Хорошо еще, что мы не втюрились. Вот вам и Берточка. Суламифь с Соломоном – он посмотрел на меня».
Слухи, слухи, слухи разбивают недавние иллюзии еще до встречи с врагом. Говорят, что «начальник обороны южного отдела крепости генерал-майор Кренке перешел к немцам, унося с собой массу сведений о крепости, планы, чертежи и прочее. Вот вам и высший офицер русской армии! А сколько еще немцев сидит у нас в армии!» Все не так. Начальник инженеров крепости полковник Короткевич с группой офицеров выехал на автомобиле осматривать передовые укрепления .Они напоролись на наступавшую немецкою роту. Короткевич убит, погиб еще офицер, двое ранены, один попал в плен. Как молния по гарнизону слух — инженеры «изменили». Что до генерал-майора А.К. Кренке, то он отошел из крепости вместе с войсками. Но у почти стотысячного гарнизона Новогеоргиевска подорвано доверие к высшему командованию.

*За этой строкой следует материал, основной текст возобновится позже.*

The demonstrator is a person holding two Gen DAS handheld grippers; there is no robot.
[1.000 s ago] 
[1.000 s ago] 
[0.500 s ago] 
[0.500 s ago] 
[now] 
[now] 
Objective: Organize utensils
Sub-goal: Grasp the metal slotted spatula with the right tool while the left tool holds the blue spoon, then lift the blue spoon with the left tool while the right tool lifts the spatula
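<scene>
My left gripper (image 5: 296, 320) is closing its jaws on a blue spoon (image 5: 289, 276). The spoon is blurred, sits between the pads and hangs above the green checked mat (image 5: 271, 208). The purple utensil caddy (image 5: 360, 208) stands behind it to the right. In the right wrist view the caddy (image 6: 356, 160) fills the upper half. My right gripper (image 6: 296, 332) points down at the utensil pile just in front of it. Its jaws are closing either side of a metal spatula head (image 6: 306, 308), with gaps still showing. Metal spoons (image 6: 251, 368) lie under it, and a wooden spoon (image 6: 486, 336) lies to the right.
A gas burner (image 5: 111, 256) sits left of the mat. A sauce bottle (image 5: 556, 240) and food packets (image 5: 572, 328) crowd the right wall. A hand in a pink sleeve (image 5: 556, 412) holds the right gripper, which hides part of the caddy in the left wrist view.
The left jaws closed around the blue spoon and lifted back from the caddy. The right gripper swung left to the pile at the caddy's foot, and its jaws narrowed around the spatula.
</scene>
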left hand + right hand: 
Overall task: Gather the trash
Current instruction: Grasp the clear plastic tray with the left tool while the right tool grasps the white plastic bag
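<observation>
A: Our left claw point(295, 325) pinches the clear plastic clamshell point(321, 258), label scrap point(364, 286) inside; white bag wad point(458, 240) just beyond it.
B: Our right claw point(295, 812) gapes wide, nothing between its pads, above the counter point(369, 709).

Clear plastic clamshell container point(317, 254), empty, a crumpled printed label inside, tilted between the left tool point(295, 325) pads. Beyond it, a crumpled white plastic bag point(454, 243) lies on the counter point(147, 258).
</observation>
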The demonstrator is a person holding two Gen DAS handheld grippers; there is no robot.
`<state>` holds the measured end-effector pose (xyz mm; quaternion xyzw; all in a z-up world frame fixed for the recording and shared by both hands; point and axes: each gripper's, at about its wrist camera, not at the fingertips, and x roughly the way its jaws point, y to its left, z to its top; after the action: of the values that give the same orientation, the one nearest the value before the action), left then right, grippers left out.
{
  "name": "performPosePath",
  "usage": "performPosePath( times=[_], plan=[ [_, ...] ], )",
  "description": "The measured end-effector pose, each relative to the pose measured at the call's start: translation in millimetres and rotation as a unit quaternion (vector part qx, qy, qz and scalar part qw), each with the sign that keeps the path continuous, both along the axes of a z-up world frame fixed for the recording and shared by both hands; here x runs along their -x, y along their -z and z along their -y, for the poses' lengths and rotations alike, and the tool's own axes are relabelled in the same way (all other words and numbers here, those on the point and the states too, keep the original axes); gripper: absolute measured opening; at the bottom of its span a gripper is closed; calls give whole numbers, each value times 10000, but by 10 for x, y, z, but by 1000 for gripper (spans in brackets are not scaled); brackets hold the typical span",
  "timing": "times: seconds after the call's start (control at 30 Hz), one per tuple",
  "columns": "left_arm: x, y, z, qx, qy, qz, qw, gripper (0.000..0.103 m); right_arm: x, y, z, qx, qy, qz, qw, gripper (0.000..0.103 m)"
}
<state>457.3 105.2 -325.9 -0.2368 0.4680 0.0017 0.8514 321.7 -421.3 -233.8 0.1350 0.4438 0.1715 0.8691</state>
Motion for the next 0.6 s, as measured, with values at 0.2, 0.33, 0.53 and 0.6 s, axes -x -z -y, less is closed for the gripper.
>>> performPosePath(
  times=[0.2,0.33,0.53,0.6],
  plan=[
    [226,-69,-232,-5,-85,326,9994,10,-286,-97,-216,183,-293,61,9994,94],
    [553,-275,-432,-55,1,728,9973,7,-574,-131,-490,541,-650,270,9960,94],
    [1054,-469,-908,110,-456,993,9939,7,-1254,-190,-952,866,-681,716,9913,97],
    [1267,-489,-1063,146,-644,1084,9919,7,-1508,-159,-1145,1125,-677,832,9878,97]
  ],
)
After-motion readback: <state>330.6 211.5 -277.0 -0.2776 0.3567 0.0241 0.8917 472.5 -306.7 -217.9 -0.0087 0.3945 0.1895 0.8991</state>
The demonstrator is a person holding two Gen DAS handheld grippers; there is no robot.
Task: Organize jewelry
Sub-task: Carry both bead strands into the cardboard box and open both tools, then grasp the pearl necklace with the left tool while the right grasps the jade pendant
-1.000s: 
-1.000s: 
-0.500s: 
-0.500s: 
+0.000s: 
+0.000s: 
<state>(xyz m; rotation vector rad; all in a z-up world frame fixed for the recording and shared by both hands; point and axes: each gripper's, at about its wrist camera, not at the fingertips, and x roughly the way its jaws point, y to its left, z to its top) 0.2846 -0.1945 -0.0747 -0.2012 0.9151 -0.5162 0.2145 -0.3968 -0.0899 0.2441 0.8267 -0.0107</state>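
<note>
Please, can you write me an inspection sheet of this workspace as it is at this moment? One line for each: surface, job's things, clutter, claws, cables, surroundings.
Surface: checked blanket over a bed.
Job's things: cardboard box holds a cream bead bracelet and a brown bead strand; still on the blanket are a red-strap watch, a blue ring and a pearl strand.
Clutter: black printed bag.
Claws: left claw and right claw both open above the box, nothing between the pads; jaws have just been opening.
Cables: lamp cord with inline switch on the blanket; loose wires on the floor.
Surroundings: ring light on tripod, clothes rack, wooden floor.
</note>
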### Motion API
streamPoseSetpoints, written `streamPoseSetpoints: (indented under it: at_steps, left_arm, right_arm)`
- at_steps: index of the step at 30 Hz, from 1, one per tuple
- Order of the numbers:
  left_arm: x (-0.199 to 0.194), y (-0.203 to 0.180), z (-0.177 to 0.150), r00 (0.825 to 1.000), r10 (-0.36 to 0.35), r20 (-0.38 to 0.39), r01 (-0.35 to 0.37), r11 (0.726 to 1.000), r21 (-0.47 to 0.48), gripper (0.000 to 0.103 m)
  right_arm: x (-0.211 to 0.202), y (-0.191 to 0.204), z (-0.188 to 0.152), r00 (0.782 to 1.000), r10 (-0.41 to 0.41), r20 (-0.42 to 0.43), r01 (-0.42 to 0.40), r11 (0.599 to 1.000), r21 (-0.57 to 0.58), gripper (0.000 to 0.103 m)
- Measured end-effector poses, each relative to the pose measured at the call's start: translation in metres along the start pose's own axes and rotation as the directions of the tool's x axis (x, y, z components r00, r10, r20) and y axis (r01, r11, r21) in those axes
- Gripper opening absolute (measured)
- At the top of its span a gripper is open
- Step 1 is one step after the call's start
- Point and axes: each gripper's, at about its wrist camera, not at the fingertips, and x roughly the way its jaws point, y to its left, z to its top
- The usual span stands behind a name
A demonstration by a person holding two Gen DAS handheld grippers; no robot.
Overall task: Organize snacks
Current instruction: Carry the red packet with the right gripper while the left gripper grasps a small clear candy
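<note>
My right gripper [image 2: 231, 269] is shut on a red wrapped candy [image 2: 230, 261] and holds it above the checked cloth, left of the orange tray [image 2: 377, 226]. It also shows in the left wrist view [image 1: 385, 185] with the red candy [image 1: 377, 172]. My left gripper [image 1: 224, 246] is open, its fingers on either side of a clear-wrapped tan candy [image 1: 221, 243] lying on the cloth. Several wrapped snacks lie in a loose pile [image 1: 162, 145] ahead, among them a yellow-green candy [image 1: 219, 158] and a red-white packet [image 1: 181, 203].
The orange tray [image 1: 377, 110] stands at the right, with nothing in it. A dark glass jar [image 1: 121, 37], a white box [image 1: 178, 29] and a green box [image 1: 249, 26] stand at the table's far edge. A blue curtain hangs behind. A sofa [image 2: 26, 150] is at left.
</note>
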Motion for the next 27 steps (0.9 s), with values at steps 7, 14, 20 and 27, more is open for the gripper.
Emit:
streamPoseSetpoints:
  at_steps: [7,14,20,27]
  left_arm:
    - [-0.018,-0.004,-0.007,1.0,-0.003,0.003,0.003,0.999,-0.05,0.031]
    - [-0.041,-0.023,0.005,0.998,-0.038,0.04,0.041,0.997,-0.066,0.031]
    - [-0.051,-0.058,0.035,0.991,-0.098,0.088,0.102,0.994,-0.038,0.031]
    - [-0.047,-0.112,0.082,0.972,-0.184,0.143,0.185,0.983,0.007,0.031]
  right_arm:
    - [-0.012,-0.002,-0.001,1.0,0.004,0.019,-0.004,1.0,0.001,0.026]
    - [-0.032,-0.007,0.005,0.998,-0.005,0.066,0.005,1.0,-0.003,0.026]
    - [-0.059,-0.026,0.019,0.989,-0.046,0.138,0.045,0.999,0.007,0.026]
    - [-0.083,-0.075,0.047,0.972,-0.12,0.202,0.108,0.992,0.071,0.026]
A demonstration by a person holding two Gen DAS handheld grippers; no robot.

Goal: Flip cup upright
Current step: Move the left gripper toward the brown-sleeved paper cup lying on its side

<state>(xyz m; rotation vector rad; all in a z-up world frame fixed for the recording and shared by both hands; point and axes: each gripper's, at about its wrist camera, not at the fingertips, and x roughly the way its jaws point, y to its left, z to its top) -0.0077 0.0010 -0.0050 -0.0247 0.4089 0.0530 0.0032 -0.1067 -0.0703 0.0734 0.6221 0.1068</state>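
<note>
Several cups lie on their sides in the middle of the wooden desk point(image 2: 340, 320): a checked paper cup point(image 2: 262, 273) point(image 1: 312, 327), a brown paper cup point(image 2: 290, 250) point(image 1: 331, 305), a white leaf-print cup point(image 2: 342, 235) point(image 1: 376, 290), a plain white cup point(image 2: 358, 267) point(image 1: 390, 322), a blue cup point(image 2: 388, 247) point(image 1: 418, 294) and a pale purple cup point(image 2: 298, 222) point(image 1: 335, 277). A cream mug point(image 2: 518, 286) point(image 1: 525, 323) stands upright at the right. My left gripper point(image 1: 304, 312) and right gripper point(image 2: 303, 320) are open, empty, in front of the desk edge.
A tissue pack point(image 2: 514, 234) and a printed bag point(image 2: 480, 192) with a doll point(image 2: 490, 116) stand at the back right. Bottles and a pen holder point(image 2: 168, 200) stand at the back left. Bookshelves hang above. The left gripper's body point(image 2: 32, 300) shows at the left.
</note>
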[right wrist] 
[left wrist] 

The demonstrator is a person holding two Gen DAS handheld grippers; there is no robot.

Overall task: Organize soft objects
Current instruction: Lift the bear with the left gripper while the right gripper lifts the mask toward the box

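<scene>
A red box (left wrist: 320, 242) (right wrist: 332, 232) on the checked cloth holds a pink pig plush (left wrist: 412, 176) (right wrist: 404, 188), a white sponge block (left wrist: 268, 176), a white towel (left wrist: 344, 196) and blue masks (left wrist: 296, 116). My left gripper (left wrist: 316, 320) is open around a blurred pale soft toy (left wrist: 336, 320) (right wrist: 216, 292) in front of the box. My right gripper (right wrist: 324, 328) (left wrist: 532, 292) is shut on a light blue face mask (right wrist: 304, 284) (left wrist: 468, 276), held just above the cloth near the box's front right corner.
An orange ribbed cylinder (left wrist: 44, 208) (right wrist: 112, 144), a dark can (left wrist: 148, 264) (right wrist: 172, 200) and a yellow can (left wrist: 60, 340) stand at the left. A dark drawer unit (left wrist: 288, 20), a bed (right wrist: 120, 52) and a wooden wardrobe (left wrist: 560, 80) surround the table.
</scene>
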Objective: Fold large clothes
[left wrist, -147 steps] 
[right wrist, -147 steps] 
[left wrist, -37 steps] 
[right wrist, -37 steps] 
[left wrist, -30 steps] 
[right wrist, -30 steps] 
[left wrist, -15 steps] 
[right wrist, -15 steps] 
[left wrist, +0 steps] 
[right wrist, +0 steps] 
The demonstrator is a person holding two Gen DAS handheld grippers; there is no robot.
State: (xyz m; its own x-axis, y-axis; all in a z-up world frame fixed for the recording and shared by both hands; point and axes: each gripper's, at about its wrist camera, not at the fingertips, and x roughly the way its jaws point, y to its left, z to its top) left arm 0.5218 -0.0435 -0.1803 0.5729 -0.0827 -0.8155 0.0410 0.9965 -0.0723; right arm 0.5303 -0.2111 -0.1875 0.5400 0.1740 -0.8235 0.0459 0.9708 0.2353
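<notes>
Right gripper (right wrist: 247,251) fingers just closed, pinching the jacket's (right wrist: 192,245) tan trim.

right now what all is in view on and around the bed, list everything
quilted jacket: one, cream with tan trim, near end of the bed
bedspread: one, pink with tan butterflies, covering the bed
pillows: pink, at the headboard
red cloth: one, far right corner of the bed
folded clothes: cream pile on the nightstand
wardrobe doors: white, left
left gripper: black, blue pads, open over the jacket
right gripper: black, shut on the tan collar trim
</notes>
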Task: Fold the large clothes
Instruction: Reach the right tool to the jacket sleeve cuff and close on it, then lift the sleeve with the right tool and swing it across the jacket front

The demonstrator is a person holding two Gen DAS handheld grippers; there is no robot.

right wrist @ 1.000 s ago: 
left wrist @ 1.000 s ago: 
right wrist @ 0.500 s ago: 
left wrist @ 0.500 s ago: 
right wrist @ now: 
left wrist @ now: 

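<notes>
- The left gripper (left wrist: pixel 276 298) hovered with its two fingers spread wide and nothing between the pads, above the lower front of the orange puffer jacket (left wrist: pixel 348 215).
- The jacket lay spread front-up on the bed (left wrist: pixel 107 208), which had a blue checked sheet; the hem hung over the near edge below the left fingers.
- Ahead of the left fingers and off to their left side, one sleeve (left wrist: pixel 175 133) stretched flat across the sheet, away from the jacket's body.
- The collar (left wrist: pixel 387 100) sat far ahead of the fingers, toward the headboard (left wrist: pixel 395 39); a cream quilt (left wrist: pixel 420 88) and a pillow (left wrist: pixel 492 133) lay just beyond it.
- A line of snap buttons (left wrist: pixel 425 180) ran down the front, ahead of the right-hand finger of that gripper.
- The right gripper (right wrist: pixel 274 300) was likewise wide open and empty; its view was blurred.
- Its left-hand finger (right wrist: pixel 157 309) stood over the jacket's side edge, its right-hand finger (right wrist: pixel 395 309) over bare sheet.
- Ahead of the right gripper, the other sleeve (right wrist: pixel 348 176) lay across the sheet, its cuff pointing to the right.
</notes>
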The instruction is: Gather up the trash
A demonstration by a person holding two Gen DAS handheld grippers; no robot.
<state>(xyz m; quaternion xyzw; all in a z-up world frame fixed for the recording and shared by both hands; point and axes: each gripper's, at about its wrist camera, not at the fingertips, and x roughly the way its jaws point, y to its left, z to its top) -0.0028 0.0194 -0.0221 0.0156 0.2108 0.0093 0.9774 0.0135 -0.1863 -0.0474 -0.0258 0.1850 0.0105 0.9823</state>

Подорвано стихийно в солдатской массе и по знанию фактов среди начальствующего состава действующей армии. Как заметил А.А. Брусилов в своих «Воспоминаниях» о событиях 1915 года: «Повторяю: я славы не искал, но проливая тогда солдатскую кровь во имя Родины, теперь я имею право желать, чтобы хотя бы история достойно оценила моих самоотверженных героев – солдат и офицеров. В память погибших воинов я пишу эти строки, а не для прославления своего имени. Мир праху дорогих усопших боевых товарищей! Мне было обидно за мою дорогую армию… Конечно, эти записки увидят свет, когда я уже сойду с арены, до славы земной мне будет весьма мало дело, но скрывать свои переживания от будущей России не считаю себя в праве ввиду того, что карьеризм, личные интересы, зависть, интриги загубили общее русское дело. Да не будет так в будущем!» Тягостные известия кругами расходились по необъятной стране. Вести из Галиции были вдвойне, втройне обидны: ведь именно здесь в 1914 году побеждал русский солдат. 11 июня 1915 года французский посол Палеолог записывает: «В течение последних нескольких дней Москва волновалась, серьезные беспорядки возникли вчера и продолжаются сегодня. Движение приняло такие размеры, что пришлось прибегнуть к вооруженной силе. На знаменитой Красной площади, видевшей столько исторических сцен, толпа бранила царских особ, требуя пострижения императрицы в монахини, отречения императора, повешения Распутина и пр.».
Описанное послом в Москве повторялось так или иначе во всех городах и городках России. Происходившее тогда очевидцам запомнилось на всю жизнь. Спустя сорок лет, советский генерал-лейтенант НЛ. Соколов-Соколенок писал о настроениях во Владимире: «В домах и на улицах города все более открыто и безбоязненно обсуждались причины неудач на фронте, и чаще всего говорящие связывали их с бездарностью руководства царских генералов, .не щадили несостоятельность и самой царской семьи. Людям было непонятно, как могло случиться, что считавшийся лучшим в мире суворовский русский солдат оказался вдруг без патронов, а передовая русская артиллерия — без снарядов».